Milk chocolate orange creams get an 'O' put on top of them by hand.

I’m a “nuts and chews” gal. Always have been. Always will be.

Like so many of you out there, See’s Candy has been a constant in my life, through so many Valentine’s Day, Father’s Day, Mother’s Day, and Christmas celebrations. The familiar white box, with its old-fashioned cameo photo of founder Mary See, was a sweet staple in my family’s house.

As a child, I sometimes got scolded by my Dad for pinching the corners of all the candies in the box to see what fillings they held inside. As an adult, I was in awe of my friend Lori, who had the uncanny ability to discern what each piece of candy was, just by looking at it.

With my long ties to the candy, it’s no surprise that I jumped at the chance when recently invited to tour See’s three-story factory in South San Francisco. (Sorry, you sweet tooths out there: See’s doesn’t offer regular tours; they are by invitation only.)

The aroma of sugar, chocolate and butter hits you the moment you walk into the quaint lobby, with its frosted Deco light fixtures and spic-and-span, black-and-white checkerboard floor. Lest you get famished while you wait for your tour guide, there is a domed glass serving dish in the waiting area that holds candy samples you can help yourself to.

Just-made orange bonbons

This is one of two See’s factories. The other, about the same size, is in Los Angeles. This is the busy time for the candy company, as 350 employees in the San Francisco factory alone gear up to turn out chocolate Santas, and other Christmas treats. The candy with the longest shelf-life is made first (lollypops, which are good for 100 days); the ones with the shortest shelf-life are made last (cream-centered bonbons, which keep for only 15 days).

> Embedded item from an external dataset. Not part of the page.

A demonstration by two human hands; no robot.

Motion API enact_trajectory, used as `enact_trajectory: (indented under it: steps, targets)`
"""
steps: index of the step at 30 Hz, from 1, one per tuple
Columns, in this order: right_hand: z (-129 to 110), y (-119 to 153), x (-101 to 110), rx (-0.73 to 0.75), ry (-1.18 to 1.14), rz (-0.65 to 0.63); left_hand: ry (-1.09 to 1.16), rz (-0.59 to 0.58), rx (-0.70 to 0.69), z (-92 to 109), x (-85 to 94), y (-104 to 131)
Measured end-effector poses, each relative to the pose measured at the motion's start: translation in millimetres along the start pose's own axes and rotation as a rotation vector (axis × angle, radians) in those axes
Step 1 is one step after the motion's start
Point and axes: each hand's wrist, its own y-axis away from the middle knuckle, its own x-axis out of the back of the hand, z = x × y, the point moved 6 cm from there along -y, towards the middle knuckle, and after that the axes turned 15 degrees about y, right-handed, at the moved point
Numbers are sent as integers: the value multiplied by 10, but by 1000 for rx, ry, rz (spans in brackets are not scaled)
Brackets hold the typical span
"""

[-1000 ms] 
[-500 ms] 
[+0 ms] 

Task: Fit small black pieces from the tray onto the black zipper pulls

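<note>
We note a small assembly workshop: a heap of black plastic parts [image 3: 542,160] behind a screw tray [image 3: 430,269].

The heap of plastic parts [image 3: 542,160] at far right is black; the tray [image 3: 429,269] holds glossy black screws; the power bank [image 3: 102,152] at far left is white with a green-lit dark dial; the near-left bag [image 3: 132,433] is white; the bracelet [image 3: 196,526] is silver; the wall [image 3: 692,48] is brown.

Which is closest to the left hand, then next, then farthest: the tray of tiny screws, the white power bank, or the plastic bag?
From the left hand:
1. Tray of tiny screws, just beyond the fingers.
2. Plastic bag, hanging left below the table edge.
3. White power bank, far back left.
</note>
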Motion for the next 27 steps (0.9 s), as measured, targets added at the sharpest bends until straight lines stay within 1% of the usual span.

All seven production lines operate during the fall/winter holiday season. On a given day, the San Francisco locale churns out anywhere from 42,000 to 72,000 pounds of candy a day.

See’s has more than 200 retail stores now, as far east as Chicago; as well as airport kiosks and temporary holiday storefronts.

The See family no longer owns the company, which it began in 1921 in Los Angeles. In 1972, they sold it to investment manager Berkshire Hathaway, Inc. Nope; you won’t find Berkshire Hathaway CEO Warren Buffet wandering around here, nibbling on molasses chips and divinity. But he does have a fondness for the candy, says my guide, Production Manager Robert McIntyre. Indeed, you will find See’s Candy at Berkshire Hathaway shareholders meetings, usually peanut brittle — Buffet’s favorite — in boxes with his likeness on the cover.